あなたは目で飲む私のシャンパン、私のワイン、私のテキーラ、マイゴリッタ

 夏と言えば、その昔「(きみの食べる)わたがしになりたい」と歌ったスリーピースバンドがいた。人類を何かに投影するといった時点で、その思いの強さは本物である。直喩にしろ暗喩にしろ、比喩表現には大事なことがこめられているぞ!と現代文でさんざん教えていただきましたよね。

 彼女たち、ことに酒の名前を連呼するサナやモモは明らかに酔っぱらっているので、語気に強さは感じない。しかしこうして「明らかに酔っぱらっている」ことをMVひいては楽曲全体で表現する、TWICEの力量に屈服せざるを得ない。2番始まったところの謎ステップどうなってるんだ。

コールもできないこんな世の中じゃ

 とてもじゃないが、「ナジョモ、サジミ、ダチェツ...!」と大々的にコールできるような日々が、すぐに訪れるとは思えない。2019年、大阪城ホールの比較的前列、「体育館でTWICEを観ているみたいだ」と思ったあの距離感。ジヒョに叫んでも届かない声。それでも別によかった。

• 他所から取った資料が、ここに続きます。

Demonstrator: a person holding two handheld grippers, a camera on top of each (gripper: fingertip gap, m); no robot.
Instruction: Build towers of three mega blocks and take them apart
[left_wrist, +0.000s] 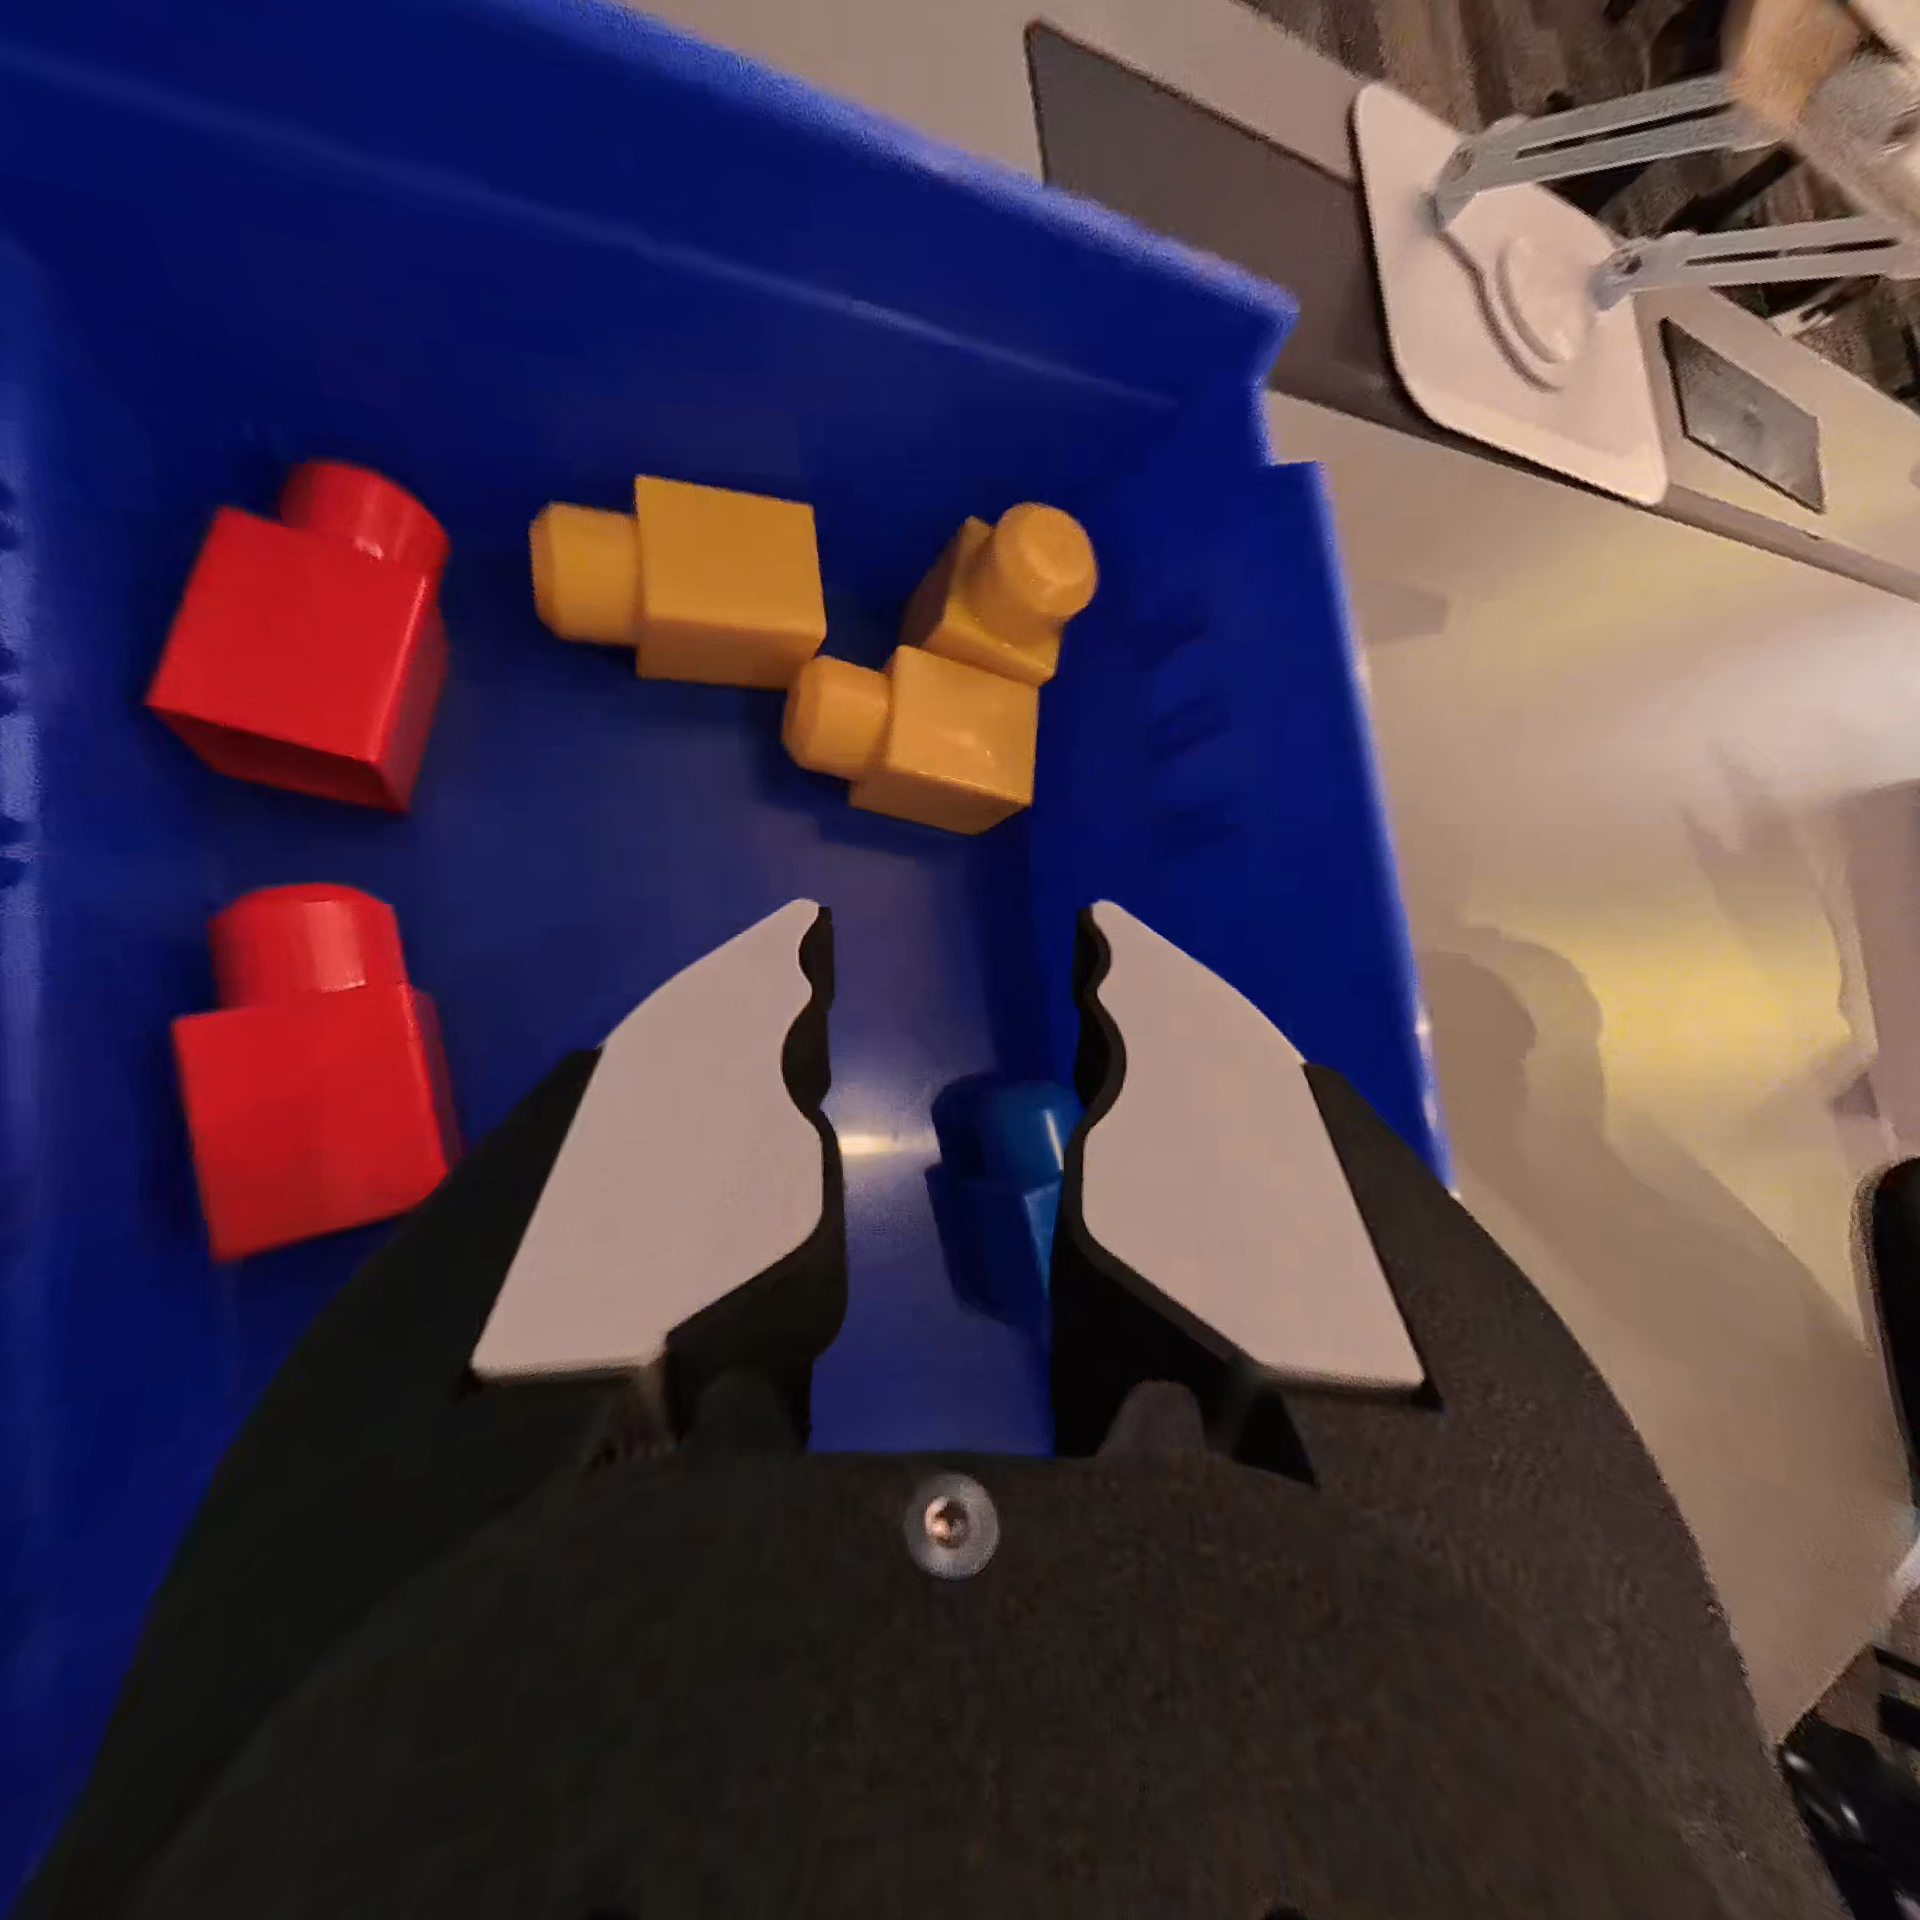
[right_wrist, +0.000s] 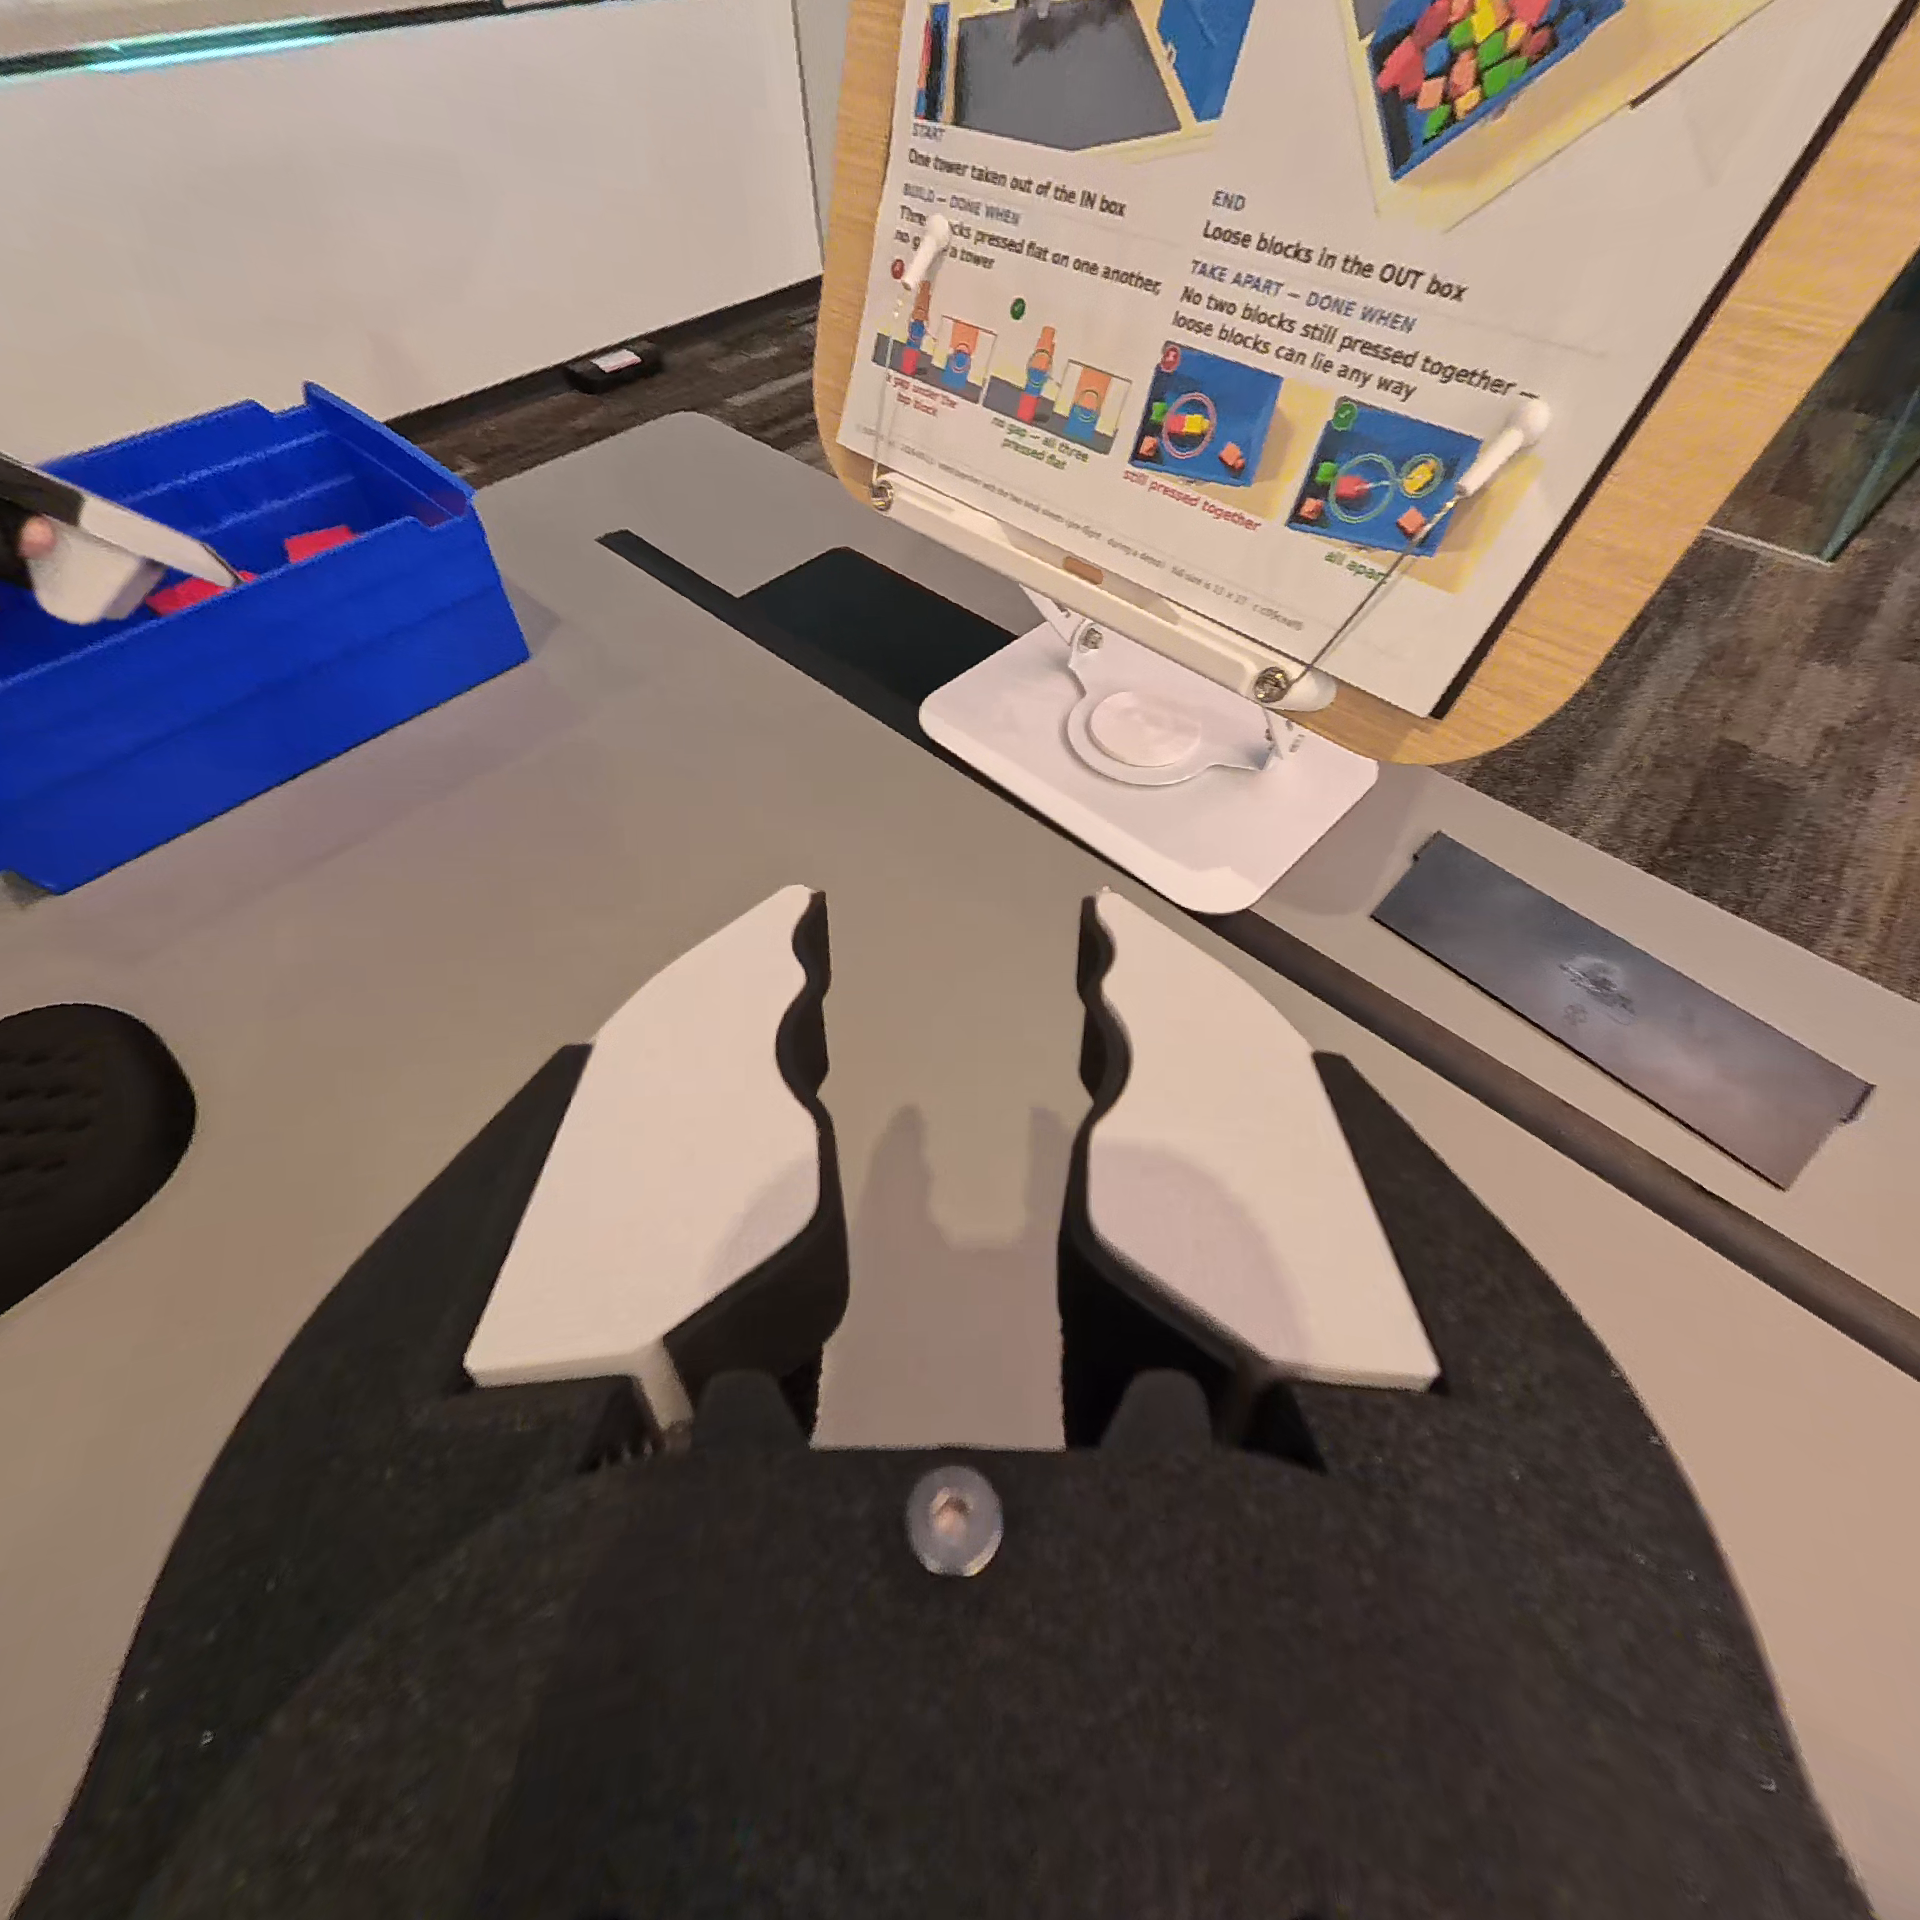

 誰もが何かに抑えつけられている気がしている。二度目の夏が来たけど、手放しで解き放たれるには到底及ばない情勢。海に行くにも山に行くにも、何か後ろめたさを感じるのであろう。そもそも、TWICEが海を越え来日することが許されていない。私たちは長らく、必死に画面の中に映るTWICEを追っている。それでもTWICEは去年の夏から、『Fanfare』『Better』『Kura Kura』とハイクオリティな日本語楽曲を連発してきた。日本活動の手をここまで緩めないのはどれほどありがたいことか。以前「熱情は冷めても愛情は残る」というようなことを書いたけれど、熱情が「落ち着く」のはカムバにおける感情の爆発の序章にしか過ぎないということを、今回思い知らされた。カムバは祭祀である。

意味の先にあるもの 

 多くの人の心をつかんだ『Feel Special』は、あまりに意味を含んだ楽曲だった。自分たちの背景にあるものとごく近いテーマを歌うことは表現者としてのランクを一段上にあげる一方で、彼女たちに何かを背負わせることにもなる。

 『Alcohol-Free』で歌われるのは、まさしく意味の先にあるものである。直感で語りかけられる、夏と恋のすばらしさ。それらがもたらす自由。彼女たちもまた、理不尽な形での抑圧を何度も受けてきた。それでも「9人で」乗り越えてきたという自負の強さ。そしてそれを知っているのは、悔しいけれどほかでもない餅ゴリなのであろう。結局見事なソングライティングだといえよう。

 さてあなたは、夏に何を思いますか?私は、過去最高ビジュアル(当社比)のパクジヒョの美しさに酔いしれています。一滴も飲んでないです。